La vicomtesse de Chailly était issue d’une famille de financiers[1], qui avait acheté ses titres sous la Régence, mais elle voulait passer pour bien née, et portait des couronnes et des écussons jusque sur le manche de ses éventails. Elle était d’une morgue insupportable avec les jeunes femmes et ne pardonnait pas à ses amis de faire des mariages d’argent. Du reste, elle accueillait assez bien les jeunes gens de lettres et les artistes. Elle tranchait avec eux de la patricienne tout à son aise, affectant, devant eux seulement, de ne faire cas que du mérite. Enfin, elle avait une noblesse artificielle comme tout le reste, comme ses dents, comme son sein et comme son cœur…

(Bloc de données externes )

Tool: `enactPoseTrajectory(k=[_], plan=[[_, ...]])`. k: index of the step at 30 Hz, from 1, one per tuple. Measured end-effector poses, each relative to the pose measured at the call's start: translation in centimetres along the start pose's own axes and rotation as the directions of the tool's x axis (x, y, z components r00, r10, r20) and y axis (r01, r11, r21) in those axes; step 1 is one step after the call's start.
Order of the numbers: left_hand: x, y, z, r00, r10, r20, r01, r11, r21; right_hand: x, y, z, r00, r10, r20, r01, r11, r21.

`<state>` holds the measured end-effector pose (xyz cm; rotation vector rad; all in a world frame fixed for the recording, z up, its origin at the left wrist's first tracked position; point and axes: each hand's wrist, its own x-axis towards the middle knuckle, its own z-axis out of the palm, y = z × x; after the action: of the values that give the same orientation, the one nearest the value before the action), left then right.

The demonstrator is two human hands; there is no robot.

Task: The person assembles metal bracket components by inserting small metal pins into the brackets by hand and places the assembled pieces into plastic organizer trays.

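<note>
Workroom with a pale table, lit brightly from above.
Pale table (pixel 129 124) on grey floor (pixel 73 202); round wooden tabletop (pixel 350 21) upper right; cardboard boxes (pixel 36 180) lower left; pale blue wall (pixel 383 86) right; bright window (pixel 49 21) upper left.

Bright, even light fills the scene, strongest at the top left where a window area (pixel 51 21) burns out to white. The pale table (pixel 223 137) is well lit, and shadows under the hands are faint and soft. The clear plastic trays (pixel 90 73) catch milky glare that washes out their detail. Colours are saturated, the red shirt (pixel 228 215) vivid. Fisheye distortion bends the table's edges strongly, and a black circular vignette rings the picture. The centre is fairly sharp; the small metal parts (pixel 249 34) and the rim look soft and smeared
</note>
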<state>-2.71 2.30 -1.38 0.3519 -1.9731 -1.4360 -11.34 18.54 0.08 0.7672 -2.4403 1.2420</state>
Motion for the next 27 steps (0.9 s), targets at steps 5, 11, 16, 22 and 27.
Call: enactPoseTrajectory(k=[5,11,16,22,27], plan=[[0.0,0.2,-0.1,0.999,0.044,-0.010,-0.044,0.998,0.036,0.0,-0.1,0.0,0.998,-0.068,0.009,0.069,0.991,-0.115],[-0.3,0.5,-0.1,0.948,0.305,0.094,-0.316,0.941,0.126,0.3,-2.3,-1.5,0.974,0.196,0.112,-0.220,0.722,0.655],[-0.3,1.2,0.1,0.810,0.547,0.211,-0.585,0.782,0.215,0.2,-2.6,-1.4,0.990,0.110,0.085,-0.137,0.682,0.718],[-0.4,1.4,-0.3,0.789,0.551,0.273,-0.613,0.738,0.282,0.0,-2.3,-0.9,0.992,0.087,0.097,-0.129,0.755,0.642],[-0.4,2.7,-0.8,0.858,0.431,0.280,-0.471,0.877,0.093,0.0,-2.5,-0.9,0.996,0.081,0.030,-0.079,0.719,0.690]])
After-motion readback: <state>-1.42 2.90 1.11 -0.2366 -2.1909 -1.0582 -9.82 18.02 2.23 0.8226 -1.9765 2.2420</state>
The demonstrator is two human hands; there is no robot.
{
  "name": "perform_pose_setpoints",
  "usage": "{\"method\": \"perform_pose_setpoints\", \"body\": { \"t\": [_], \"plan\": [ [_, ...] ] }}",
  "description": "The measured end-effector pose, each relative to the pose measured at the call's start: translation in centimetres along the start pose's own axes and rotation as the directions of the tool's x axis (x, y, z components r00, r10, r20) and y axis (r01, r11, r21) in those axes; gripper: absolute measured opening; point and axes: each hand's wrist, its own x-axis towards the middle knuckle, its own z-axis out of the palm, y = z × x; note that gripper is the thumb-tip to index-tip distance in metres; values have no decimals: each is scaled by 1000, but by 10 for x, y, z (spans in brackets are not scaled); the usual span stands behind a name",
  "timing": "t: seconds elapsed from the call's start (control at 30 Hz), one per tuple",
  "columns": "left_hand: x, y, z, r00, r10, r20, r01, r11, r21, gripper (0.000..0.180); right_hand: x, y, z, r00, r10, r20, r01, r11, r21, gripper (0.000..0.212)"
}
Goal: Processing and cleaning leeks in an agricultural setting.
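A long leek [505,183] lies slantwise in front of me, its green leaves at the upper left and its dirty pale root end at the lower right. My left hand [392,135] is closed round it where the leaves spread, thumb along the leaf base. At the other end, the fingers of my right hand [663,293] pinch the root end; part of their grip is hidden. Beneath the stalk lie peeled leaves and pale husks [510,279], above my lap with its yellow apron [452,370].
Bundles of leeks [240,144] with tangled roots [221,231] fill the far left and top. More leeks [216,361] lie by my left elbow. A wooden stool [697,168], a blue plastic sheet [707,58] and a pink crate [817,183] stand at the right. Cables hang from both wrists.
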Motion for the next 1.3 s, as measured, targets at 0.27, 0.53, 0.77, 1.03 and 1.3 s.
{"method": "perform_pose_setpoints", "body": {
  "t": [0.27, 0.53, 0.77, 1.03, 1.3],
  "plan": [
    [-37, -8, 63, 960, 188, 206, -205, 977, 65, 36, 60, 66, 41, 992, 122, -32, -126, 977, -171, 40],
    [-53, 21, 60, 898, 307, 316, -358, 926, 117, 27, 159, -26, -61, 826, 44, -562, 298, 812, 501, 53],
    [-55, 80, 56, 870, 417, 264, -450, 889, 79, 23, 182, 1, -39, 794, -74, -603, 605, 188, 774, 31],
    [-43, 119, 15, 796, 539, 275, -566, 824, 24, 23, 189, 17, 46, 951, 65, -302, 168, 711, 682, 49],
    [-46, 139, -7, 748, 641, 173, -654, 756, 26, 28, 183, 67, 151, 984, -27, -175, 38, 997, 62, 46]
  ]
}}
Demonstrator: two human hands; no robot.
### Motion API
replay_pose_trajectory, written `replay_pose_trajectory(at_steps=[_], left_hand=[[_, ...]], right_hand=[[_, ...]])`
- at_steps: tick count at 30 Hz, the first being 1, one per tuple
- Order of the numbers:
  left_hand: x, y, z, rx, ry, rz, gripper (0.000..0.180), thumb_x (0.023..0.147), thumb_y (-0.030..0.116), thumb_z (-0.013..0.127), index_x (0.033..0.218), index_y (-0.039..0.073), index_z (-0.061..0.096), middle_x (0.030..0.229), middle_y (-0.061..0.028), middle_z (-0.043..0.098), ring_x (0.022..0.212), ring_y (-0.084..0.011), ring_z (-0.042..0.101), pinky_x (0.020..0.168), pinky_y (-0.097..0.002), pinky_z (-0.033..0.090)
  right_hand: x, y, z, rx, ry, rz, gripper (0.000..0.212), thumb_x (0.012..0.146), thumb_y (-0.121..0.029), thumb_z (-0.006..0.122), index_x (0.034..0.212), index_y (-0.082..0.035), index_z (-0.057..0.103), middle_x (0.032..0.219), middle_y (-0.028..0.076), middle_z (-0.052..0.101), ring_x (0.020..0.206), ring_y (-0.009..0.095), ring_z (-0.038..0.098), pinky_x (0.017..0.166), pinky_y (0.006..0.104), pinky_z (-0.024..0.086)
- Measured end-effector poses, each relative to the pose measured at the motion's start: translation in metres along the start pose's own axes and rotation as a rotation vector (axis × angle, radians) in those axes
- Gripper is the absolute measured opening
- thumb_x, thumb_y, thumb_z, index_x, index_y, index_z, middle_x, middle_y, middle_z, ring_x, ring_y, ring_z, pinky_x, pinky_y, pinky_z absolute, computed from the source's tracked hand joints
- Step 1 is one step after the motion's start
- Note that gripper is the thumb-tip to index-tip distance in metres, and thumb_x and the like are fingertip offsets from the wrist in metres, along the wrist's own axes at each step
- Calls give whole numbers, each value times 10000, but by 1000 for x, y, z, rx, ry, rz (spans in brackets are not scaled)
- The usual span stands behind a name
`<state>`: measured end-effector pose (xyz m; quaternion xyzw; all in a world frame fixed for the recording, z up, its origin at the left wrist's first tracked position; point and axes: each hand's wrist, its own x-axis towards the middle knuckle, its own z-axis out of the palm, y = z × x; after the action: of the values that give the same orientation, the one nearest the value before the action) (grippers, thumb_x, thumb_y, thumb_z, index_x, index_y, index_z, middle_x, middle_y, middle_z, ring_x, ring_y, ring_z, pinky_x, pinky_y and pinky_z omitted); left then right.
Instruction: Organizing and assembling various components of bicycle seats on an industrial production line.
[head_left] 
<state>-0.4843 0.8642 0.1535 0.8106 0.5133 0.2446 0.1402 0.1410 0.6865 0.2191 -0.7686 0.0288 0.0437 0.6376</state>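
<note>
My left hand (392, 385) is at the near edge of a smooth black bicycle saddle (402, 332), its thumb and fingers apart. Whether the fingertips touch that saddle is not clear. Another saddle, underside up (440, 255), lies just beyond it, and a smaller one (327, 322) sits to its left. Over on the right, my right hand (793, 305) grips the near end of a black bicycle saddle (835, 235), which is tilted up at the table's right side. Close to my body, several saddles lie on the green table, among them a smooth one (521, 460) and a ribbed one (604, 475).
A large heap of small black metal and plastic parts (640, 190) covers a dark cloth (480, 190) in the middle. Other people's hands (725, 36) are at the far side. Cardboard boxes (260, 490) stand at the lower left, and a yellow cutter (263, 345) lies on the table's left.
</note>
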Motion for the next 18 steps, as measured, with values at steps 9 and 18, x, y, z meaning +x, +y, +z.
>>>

L’auteur d’Horace qui munit sa vicomtesse de ce signalement peu flatteur n’oublia point d’y ajouter certains « signes spéciaux » qui font définitivement reconnaître dans ce portrait, fait par une main féminine hostile, la copie un peu dénaturée d’un original jadis très cher au cœur amical du Voyageur. Pour les bien apprécier il faut lire d’abord dans ce même Journal de Piffoël, où nous avions trouvé la page si poétique consacrée en 1837 à la blonde et éthérée « princesse »[2] les pages datées des 7 et 19 janvier 1841 (le moment où s’écrivait Horace) tracées par une plume assez irrévérencieuse et fort envenimée, et consacrées cette fois à trois « amies », dont les noms sont soigneusement coupés aux ciseaux, pas assez soigneuse-

  1. Marie de Flavigny, comtesse d’Agoult, était, comme nous l’avons dit, issue par sa mère de la famille des Bethmann, banquiers de Francfort.
  2. George Sand, sa vie et ses œuvres, t. II, p. 360, 362.